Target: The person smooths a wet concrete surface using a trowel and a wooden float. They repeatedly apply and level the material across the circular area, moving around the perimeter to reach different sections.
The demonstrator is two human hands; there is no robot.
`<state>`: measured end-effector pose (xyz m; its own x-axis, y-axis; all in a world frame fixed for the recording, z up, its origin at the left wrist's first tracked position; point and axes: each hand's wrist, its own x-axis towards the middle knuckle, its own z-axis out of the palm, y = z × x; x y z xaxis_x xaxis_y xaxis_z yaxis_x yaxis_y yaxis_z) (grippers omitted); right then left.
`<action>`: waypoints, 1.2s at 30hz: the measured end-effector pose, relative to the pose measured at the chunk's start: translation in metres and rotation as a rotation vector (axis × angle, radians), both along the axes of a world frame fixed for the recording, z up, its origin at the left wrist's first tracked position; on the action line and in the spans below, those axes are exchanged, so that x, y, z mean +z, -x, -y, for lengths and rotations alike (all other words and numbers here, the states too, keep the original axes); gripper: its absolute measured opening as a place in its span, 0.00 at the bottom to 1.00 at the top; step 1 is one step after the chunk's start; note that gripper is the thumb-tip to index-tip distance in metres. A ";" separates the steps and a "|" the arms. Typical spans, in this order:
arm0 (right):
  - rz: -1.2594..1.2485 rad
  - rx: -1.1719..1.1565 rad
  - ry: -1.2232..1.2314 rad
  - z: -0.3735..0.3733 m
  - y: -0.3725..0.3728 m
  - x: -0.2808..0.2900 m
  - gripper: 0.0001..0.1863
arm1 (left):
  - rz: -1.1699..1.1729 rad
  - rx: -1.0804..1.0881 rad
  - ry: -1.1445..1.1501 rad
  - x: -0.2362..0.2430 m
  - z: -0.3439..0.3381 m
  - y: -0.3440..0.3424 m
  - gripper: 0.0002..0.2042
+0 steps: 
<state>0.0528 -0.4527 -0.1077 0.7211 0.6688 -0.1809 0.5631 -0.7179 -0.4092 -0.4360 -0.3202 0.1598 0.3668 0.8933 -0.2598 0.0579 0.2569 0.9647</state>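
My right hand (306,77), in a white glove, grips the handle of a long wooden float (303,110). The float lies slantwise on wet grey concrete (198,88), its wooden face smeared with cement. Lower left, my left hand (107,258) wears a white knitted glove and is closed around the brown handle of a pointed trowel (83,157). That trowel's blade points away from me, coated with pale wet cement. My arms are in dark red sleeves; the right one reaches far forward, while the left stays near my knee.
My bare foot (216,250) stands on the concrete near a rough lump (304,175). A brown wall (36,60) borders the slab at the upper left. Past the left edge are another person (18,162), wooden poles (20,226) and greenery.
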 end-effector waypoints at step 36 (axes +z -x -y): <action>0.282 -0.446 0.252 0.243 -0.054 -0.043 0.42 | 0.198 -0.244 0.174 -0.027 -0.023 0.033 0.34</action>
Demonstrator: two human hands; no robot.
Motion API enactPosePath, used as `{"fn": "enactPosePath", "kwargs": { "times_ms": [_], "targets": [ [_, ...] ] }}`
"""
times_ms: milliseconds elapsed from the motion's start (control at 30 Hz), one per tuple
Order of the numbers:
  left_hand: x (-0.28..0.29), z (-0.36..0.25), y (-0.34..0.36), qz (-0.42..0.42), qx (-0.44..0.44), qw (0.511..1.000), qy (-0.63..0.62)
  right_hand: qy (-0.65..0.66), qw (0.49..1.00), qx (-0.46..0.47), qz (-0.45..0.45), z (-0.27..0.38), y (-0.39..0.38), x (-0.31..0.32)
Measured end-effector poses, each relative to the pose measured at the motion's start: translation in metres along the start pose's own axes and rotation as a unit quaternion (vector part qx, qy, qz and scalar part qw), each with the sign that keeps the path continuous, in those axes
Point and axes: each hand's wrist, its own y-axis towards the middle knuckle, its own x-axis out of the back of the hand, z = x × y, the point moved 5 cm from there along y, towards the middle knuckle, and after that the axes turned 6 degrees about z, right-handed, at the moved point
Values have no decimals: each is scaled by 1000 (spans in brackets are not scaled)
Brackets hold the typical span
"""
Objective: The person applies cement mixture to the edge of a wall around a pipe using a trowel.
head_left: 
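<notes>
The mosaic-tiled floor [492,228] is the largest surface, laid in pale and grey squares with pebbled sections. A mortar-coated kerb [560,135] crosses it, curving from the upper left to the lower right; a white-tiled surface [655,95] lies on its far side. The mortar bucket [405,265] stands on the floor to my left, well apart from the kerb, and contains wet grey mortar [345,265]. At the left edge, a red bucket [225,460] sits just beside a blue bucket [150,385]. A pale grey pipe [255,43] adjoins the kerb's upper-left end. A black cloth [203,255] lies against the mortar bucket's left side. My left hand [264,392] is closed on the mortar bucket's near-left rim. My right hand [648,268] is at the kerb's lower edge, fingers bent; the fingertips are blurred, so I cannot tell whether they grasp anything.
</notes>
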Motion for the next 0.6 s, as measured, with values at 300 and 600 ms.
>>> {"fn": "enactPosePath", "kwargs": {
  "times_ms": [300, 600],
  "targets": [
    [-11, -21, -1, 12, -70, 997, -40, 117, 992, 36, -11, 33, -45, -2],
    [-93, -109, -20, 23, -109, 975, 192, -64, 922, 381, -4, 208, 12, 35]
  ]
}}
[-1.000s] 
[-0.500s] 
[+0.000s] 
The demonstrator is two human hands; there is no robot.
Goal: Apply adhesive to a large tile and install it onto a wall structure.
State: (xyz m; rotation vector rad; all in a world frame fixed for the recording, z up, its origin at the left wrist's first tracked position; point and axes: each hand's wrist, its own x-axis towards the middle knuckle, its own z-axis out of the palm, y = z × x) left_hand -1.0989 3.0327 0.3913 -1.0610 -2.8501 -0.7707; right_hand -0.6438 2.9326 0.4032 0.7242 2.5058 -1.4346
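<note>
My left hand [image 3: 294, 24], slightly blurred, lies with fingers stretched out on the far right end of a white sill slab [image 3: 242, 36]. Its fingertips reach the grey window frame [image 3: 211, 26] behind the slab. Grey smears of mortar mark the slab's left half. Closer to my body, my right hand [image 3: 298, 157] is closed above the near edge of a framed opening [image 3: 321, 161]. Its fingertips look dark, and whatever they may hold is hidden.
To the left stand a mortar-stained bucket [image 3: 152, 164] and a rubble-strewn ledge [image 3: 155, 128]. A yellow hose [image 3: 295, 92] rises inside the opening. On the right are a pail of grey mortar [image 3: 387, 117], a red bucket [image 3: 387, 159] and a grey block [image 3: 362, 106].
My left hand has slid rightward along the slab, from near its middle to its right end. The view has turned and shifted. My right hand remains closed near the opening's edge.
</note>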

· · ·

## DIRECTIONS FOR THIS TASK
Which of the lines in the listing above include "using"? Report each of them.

## SOLUTION TO THIS EXERCISE
Target: The person smooths a wet concrete surface using a trowel and a wooden float. They repeatedly apply and level the material across the circular area, moving around the perimeter to reach different sections.
Objective: The person applies cement mixture to the edge of a wall around a pipe using a trowel.

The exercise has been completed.